En 2010, Bernard Landry (3ème à partir de la gauche) avait été l’invité d’un colloque organisé par le Congrès juif québécois (CJQ). De gauche à droite: le professeur Frédéric Castel de l’UQAM, Chantal Renaud, Adam Atlas, président du CJQ, feu Dr Victor Goldbloom, président honoraire du CJQ, et le comédien Ariel Ifergan. (CJQ Photo)

Quand il était vice-premier ministre du Québec et, plus tard, premier ministre, Bernard Landry a nommé plusieurs personnalités de la communauté juive à des postes prestigieux: feu Joseph Benarrosh à Loto-Québec et à Hydro-Québec, Thomas Hecht à la Société générale de financement (SGF) et à la Caisse de dépôt et placement, Mark Rosenstein à la Commission des valeurs mobilières du Québec, Abraham Assayag, comme ministre adjoint aux Finances.

Concernant le Musée de l’Holocauste de Montréal, Bernard Landry avait rejeté l’avis unanime de ses fonctionnaires et ordonné une révision immédiate du dossier de demande de financement afin que le gouvernement québécois accorde à cette institution une généreuse subvention, rappelle Daniel Amar.

“Pour Bernard Landry, il n’était plus question d’économie quand venait le temps de dénoncer la folie criminelle nazie et toutes les barbaries.”

Bernard Landry a effectué deux visites en Israël.

En 2000, alors qu’il était vice-premier ministre du Québec et ministre d’État à l’Économie et aux Finances, il avait dirigé une importante mission économique en Israël, à laquelle avaient pris part les dirigeants d’importantes compagnies québécoises. En 2010, il a de nouveau visité Israël à l’invitation du Comité Québec-Israël.

En mai 2000, il avait réservé un accueil chaleureux à Montréal à Shimon Peres, alors ministre israélien de la coopération régionale.

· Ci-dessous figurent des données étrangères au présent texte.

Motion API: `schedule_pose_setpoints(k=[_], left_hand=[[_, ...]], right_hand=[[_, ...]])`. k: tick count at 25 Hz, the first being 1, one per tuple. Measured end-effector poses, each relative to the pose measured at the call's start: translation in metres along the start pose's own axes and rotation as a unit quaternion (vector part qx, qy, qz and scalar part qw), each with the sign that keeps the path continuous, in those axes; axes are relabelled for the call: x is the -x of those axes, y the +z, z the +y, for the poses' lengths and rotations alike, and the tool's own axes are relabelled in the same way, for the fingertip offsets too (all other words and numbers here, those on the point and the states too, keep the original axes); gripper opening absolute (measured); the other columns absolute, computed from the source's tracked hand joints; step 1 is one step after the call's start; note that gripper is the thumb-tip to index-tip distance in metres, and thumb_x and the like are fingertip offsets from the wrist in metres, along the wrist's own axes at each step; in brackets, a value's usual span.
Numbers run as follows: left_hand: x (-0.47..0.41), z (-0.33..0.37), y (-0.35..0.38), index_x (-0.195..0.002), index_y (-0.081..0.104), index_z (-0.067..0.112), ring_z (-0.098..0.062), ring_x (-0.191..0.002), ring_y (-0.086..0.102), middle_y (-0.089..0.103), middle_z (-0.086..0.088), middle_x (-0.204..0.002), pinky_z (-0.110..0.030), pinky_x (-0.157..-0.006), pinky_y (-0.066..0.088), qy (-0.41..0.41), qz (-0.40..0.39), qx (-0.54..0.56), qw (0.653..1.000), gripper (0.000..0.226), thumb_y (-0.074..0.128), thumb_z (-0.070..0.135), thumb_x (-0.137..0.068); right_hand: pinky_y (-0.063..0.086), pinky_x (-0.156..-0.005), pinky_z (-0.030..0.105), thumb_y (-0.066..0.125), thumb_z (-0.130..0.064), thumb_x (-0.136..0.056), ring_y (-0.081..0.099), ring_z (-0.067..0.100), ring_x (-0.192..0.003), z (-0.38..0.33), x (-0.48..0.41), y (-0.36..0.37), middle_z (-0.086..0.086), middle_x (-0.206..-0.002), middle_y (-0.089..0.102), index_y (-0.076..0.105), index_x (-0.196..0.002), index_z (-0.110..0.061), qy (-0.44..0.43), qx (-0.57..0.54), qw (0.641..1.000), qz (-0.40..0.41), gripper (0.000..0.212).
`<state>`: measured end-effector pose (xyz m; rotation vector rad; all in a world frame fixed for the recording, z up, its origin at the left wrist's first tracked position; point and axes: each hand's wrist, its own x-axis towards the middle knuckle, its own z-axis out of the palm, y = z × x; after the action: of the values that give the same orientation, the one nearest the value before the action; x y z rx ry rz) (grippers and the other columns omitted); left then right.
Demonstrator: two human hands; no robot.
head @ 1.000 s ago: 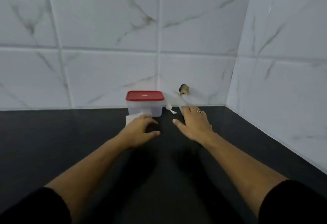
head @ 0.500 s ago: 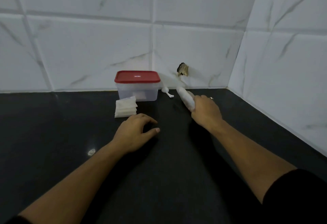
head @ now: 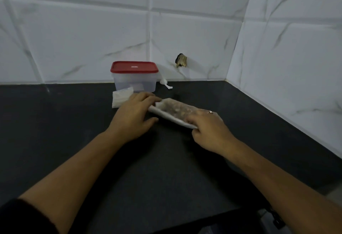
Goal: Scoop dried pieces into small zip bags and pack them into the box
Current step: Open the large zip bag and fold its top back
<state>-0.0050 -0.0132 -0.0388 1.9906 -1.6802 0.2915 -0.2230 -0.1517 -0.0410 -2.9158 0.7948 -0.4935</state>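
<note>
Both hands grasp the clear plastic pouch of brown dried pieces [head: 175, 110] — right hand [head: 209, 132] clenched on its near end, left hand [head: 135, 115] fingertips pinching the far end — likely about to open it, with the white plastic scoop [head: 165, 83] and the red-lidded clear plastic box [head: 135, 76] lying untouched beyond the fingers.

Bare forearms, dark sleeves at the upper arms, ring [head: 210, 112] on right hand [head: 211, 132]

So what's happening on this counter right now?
A person is holding a long clear bag of dried pieces just above a dark counter. The right hand grips its near end and the left hand is at its far end. Behind them, a clear box has its red lid on. A stack of small bags and a white scoop lie untouched.
</note>
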Motion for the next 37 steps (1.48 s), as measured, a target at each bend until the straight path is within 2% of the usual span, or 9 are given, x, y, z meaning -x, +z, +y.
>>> schedule_pose_setpoints(k=[6, 8, 12, 16, 22, 24, 29, 32, 37], left_hand=[[0.0, 0.012, -0.007, -0.118, 0.07, 0.034, -0.009, -0.116, 0.059, 0.07, 0.013, -0.117, -0.043, -0.117, 0.031, 0.039, -0.089, -0.098, 0.99, 0.024, 0.066, 0.041, -0.095], [-0.001, 0.019, -0.007, -0.115, 0.072, 0.033, -0.009, -0.121, 0.054, 0.067, 0.013, -0.119, -0.042, -0.115, 0.031, 0.066, -0.09, -0.091, 0.99, 0.03, 0.061, 0.052, -0.095], [0.001, 0.024, 0.002, -0.129, 0.069, 0.036, -0.01, -0.147, 0.033, 0.054, 0.015, -0.148, -0.051, -0.123, 0.02, 0.071, -0.173, 0.02, 0.982, 0.067, 0.026, 0.069, -0.089], [0.005, 0.004, 0.012, -0.147, 0.052, 0.04, -0.008, -0.155, 0.022, 0.041, 0.019, -0.16, -0.052, -0.126, 0.018, 0.009, -0.161, 0.124, 0.979, 0.071, 0.022, 0.069, -0.09], [0.001, 0.005, 0.013, -0.158, 0.029, 0.045, -0.014, -0.159, 0.004, 0.015, 0.02, -0.17, -0.052, -0.127, 0.009, 0.017, -0.232, 0.029, 0.972, 0.086, 0.009, 0.076, -0.081], [0.0, 0.005, 0.014, -0.16, 0.024, 0.047, -0.016, -0.159, 0.002, 0.011, 0.021, -0.17, -0.052, -0.126, 0.007, 0.026, -0.236, -0.004, 0.972, 0.087, 0.008, 0.077, -0.08], [-0.002, 0.002, 0.018, -0.159, 0.019, 0.05, -0.016, -0.159, 0.001, 0.008, 0.022, -0.17, -0.054, -0.126, 0.004, 0.023, -0.245, -0.022, 0.969, 0.088, 0.008, 0.08, -0.078], [-0.002, 0.002, 0.018, -0.159, 0.018, 0.051, -0.016, -0.159, 0.001, 0.007, 0.023, -0.17, -0.054, -0.126, 0.004, 0.02, -0.242, -0.019, 0.97, 0.087, 0.009, 0.081, -0.078], [-0.001, 0.003, 0.019, -0.159, 0.018, 0.05, -0.015, -0.159, 0.002, 0.006, 0.023, -0.17, -0.054, -0.126, 0.005, 0.011, -0.245, -0.018, 0.969, 0.087, 0.008, 0.081, -0.078]], right_hand=[[0.044, -0.103, 0.038, 0.056, -0.008, -0.084, 0.055, 0.016, -0.111, 0.012, -0.003, 0.002, -0.01, -0.11, 0.06, 0.062, -0.095, -0.033, -0.085, -0.064, 0.994, -0.013, 0.028], [0.049, -0.095, 0.041, 0.056, -0.015, -0.085, 0.055, 0.016, -0.106, 0.011, -0.017, -0.003, -0.009, -0.107, 0.057, 0.051, -0.09, -0.043, -0.085, -0.071, 0.994, -0.027, 0.029], [0.045, -0.077, 0.032, 0.055, -0.008, -0.087, 0.054, 0.012, -0.092, 0.01, -0.035, -0.001, -0.01, -0.104, 0.054, 0.056, -0.099, -0.028, -0.109, -0.058, 0.991, -0.051, 0.023], [0.038, -0.078, 0.026, 0.053, -0.004, -0.082, 0.047, 0.007, -0.082, 0.013, -0.023, 0.004, -0.017, -0.091, 0.053, 0.06, -0.099, -0.021, -0.156, -0.027, 0.987, -0.024, 0.025], [0.038, -0.09, 0.037, 0.049, -0.02, -0.08, 0.048, 0.014, -0.097, 0.022, -0.006, -0.008, -0.006, -0.102, 0.056, 0.066, -0.115, -0.025, -0.17, 0.072, 0.983, -0.009, 0.04], [0.044, -0.087, 0.04, 0.05, -0.021, -0.079, 0.049, 0.017, -0.096, 0.026, -0.001, -0.009, -0.003, -0.103, 0.056, 0.069, -0.106, -0.025, -0.172, 0.084, 0.981, -0.008, 0.032], [0.048, -0.089, 0.039, 0.059, -0.011, -0.08, 0.056, 0.013, -0.088, 0.035, 0.018, -0.017, -0.009, -0.096, 0.063, 0.058, -0.099, -0.024, -0.152, 0.003, 0.988, -0.018, 0.023], [0.045, -0.094, 0.039, 0.059, -0.019, -0.082, 0.057, 0.015, -0.096, 0.042, 0.03, -0.022, -0.008, -0.101, 0.068, 0.061, -0.113, -0.027, -0.149, 0.037, 0.988, -0.007, 0.032], [0.043, -0.087, 0.033, 0.052, -0.027, -0.081, 0.052, 0.011, -0.09, 0.066, 0.054, -0.025, -0.013, -0.099, 0.067, 0.071, -0.104, -0.03, -0.142, 0.051, 0.988, 0.026, 0.031]])
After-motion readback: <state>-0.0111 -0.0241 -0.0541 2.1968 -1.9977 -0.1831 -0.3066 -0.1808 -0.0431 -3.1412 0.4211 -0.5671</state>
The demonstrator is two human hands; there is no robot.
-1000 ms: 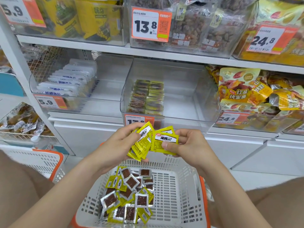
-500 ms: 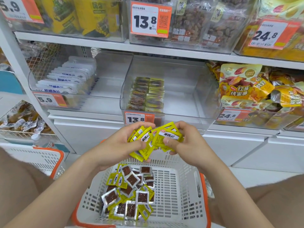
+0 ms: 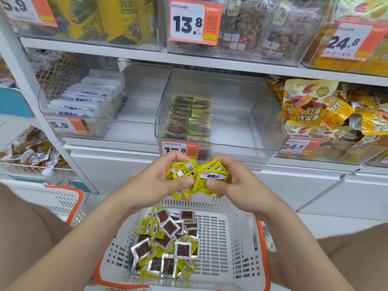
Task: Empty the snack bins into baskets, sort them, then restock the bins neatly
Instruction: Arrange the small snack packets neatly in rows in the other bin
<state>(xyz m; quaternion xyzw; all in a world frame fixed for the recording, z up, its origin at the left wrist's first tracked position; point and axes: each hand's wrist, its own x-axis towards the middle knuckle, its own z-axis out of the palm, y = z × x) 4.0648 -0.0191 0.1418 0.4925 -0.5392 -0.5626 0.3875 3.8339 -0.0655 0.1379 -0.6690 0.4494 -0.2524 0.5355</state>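
Left hand (image 3: 159, 181) and right hand (image 3: 235, 183) pinch yellow snack packets (image 3: 198, 177) above the far edge of the basket (image 3: 226, 248). Restocking seems underway; the squared stack next belongs beside the rows (image 3: 189, 118) in the bin (image 3: 252, 127).

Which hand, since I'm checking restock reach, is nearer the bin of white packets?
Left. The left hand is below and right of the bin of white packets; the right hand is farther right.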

“Le Québec, qui n’a pas encore adhéré pleinement au concert des nations, souhaite ardemment contribuer modestement à l’entreprise de paix qui commence à être échafaudée par les peuples israélien et palestinien. Une manière positive de contribuer à l’instauration de la paix au Moyen-Orient est de faire des affaires dans cette région. Nous sommes persuadés que la création de richesses économiques et l’instauration de partenariats d’affaires contribueront à consolider la paix. La paix économique est plus importante que la paix diplomatique”, avait déclaré Bernard Landry à l’adresse de son ami Shimon Peres (cf. l’édition du CJN du 18 mai 2000).